Партизаны отмахиваются от него; они разлеглись на соломе и молчат. Чем они недовольны? Кажется, будто они вернулись, потерпев поражение.
— Так, значит, наши дела плохи? У нас большие потери? — Левша поворачивается от одного к другому и ни от кого не получает ответа.
Подошел Ферт, командир отряда. Это худой юноша, с нервно подрагивающими ноздрями, глаза его спрятаны под густыми черными ресницами. Он ходит, ругается со своими людьми, ворчит, что до сих пор не готов обед.
— Так что же все-таки произошло? — не унимается повар. — Победили мы или нет?

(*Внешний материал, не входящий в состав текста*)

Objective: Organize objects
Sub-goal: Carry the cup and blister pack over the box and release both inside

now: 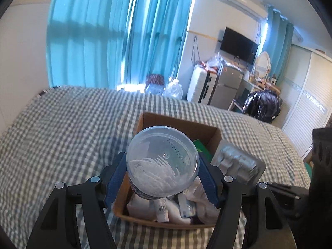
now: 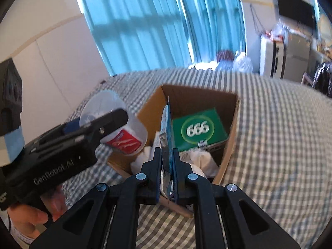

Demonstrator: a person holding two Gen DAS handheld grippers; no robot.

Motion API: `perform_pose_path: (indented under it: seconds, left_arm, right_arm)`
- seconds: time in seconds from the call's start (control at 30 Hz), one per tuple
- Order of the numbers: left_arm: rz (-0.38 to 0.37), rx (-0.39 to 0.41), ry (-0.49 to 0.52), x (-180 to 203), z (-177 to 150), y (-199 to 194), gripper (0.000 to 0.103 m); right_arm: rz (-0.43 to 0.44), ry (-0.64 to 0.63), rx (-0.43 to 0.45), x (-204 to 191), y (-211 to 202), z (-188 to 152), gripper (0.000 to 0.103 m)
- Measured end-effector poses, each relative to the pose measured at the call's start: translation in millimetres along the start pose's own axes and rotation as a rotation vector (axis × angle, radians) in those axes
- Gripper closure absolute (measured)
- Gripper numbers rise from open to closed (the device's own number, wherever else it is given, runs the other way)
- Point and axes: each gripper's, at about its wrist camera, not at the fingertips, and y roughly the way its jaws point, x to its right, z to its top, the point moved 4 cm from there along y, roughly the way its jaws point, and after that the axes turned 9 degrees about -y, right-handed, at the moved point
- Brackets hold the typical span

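Two claws over the box (image 2: pixel 232 124): left (image 1: pixel 162 164) clamps a clear tub (image 1: pixel 162 161), right (image 2: pixel 167 155) pinches a blister pack (image 2: pixel 166 128).

- My left wrist camera looks down along its fingers, close above the cardboard box (image 1: pixel 186 124) on the bed (image 1: pixel 62 134), facing the curtains (image 1: pixel 103 31).
- My right wrist camera sits just right of it, tilted down at the same box (image 2: pixel 207 97).
- Both share box, bed, curtains.
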Motion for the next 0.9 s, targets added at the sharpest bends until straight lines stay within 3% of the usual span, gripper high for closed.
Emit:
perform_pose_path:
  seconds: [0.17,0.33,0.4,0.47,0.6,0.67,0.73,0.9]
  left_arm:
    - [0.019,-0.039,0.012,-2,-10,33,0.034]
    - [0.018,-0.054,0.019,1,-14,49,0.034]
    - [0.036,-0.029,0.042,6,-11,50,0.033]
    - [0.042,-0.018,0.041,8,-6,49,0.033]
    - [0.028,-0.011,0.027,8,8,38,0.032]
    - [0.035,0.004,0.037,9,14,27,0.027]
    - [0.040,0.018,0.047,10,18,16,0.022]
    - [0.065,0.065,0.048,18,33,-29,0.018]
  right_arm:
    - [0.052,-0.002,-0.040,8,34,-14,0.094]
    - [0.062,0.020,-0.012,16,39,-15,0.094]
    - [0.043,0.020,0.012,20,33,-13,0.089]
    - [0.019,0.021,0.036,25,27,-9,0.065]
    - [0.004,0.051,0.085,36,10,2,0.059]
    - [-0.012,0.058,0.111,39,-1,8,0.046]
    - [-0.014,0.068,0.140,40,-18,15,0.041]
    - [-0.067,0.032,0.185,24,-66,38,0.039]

Если вы мне сейчас же не объясните, что к чему, я не дам вам есть.
— Ну да, да, да, мы победили, — говорит Ферт. — Два грузовика выведены из строя, убито около двадцати немцев, недурные трофеи.
Он говорит обо всем этом пренебрежительно, словно не рад победе.

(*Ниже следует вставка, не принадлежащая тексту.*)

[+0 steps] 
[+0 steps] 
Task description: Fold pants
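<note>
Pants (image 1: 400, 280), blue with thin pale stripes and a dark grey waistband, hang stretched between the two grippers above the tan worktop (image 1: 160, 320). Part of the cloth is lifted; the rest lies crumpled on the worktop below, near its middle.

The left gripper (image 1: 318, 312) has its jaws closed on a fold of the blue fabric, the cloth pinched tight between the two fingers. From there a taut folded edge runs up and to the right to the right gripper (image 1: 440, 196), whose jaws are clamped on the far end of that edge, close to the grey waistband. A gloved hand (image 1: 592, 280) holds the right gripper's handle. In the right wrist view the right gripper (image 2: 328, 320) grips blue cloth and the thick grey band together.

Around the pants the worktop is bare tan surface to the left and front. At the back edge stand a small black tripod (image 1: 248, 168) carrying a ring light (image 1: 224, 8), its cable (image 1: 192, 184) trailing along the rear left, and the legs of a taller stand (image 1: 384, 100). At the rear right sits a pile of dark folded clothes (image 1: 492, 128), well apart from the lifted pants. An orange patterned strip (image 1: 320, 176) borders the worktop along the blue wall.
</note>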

— Так что же — у нас большие потери?
— Двое ранены, но в других отрядах. Мы-то целехоньки. Понятно?
Левша пристально смотрит на командира: кажется, он начинает о чем-то догадываться.

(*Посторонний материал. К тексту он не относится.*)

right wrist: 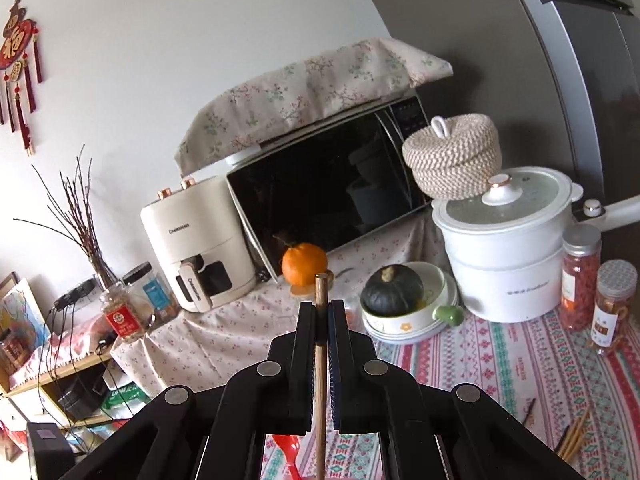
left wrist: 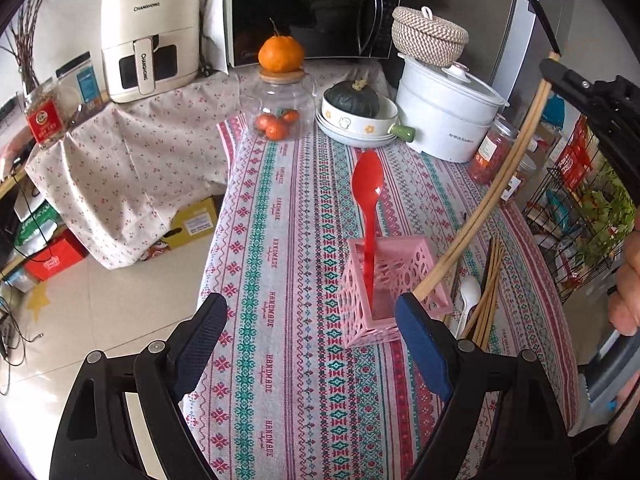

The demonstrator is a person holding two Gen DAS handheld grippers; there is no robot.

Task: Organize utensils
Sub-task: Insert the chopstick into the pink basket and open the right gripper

— Не знаешь, что ли, что нас поставили по ту сторону долины? — кричит Ферт. — Мы не сделали ни единого выстрела! Надо, чтобы в бригаде наконец решили: либо нашему отряду нет доверия и тогда пусть отряд распускают, либо нас считают такими же партизанами, как и всех остальных, и посылают в дело. Если нас в следующий раз опять поставят в арьергард, мы не двинемся с места. А я подаю в отставку. Я болен.
Он сплевывает и уходит в сарай.
Появляется Кузен и окликает Пина:
— Пин, хочешь посмотреть, как проходит батальон? Спустись на край обрыва, оттуда хорошо видно дорогу.
Пин сбегает вниз и раздвигает кусты. Под ним — узкая дорога, и по ней вверх поднимается цепочка людей. Таких людей он еще никогда не видывал: все они яркие, блистательные, бородатые и вооружены до зубов. На них немыслимые шинели, сомбреро, каски, красные шарфы, меховые куртки, одни по пояс обнажены, на других фашистские мундиры, и у всех — драные сапоги; оружие у них разное и Пину совсем неизвестное. Вместе с ними идут пленные, бледные и подавленные. Пин не верит своим глазам, ему кажется, что это мираж, возникший на пыльной дороге.
Вдруг он вздрагивает: вон знакомое лицо. Ну, конечно же, это Красный Волк. Пин окликает его, и через минуту они стоят друг против друга. У Красного Волка через плечо немецкий автомат, нога у него распухла, и он прихрамывает. На нем неизменная русская кепка, но теперь она со звездой, с красной звездой, в центре которой белый и зеленый круг.
— Браво! — приветствует он Пина. — Сам добрался. Ты молодчина.
— Разрази меня гром! — восклицает Пин. — Каким образом ты очутился здесь? Я тебя столько прождал.